The mundane isn’t meaningless
Sometimes our well-meaning impulse toward missions and evangelism reduces the mundane to meaningless. We need to recall that God’s Kingdom means he rules over all the earth, not just over what happens on Sunday. It isn’t always the big moments—the dramatic altar calls, the big donations to fund a project, the talented new hire on the church staff—where God is working. The daily, obscure work that fills ministry life matters too. Painting a nursery wall, stuffing bulletins, conversations with neighbors, cleaning up after a potluck—this too is Kingdom work.
For years as a staff member of a big and influential church, I would drive past small churches and think to myself: What even happens there? As if God is only present in mega-ministries.

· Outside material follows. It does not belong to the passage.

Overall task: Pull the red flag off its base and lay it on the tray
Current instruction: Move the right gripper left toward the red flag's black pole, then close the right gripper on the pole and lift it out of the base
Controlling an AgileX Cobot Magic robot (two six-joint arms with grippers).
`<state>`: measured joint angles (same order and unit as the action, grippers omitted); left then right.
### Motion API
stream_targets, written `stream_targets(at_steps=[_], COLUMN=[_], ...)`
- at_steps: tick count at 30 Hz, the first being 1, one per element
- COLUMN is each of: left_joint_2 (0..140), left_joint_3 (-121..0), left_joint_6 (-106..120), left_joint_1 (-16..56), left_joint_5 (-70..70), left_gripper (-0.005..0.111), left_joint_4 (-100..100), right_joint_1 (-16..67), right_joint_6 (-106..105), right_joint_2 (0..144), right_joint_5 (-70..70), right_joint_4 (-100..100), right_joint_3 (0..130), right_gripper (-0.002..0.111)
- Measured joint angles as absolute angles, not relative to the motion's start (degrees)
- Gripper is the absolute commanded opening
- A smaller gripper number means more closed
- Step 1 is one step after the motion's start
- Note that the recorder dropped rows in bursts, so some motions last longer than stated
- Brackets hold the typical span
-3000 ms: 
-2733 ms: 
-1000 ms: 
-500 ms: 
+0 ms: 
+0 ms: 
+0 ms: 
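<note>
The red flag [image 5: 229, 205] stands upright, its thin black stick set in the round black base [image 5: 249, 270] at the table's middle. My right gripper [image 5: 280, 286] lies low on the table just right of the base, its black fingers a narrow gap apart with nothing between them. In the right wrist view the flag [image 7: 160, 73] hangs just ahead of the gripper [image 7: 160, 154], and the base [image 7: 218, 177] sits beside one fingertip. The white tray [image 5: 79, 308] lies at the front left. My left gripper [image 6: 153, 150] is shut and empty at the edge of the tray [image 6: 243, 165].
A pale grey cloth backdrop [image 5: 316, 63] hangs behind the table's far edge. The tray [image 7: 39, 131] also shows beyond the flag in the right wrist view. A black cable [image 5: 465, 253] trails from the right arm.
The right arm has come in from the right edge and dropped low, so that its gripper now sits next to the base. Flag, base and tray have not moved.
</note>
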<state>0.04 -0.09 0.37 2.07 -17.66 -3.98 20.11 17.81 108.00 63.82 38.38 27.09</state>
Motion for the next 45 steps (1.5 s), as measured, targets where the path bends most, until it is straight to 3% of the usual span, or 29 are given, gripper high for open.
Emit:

Pastoring a small church changed that for me. Early on, a young person wrote me a heartfelt note about how my recent sermon series helped them understand the power of forgiveness. I remember thinking, Those sermons, at a church nobody has ever heard of, were somehow used by God in that young person’s life. On another occasion, a confused and recently divorced man stumbled into our tiny church parking lot to speak with one of our elders after everyone had left church on Sunday. That conversation led to this man’s conversion.
God is at work in all kinds of churches in all kinds of different ways. The spirit of Christ is drawing people to himself and changing lives through the church of 100 just as he is in the church of 10,000. He is working in the mundane, the everyday life of the church, even when it seems nothing is happening but an occasional whisper.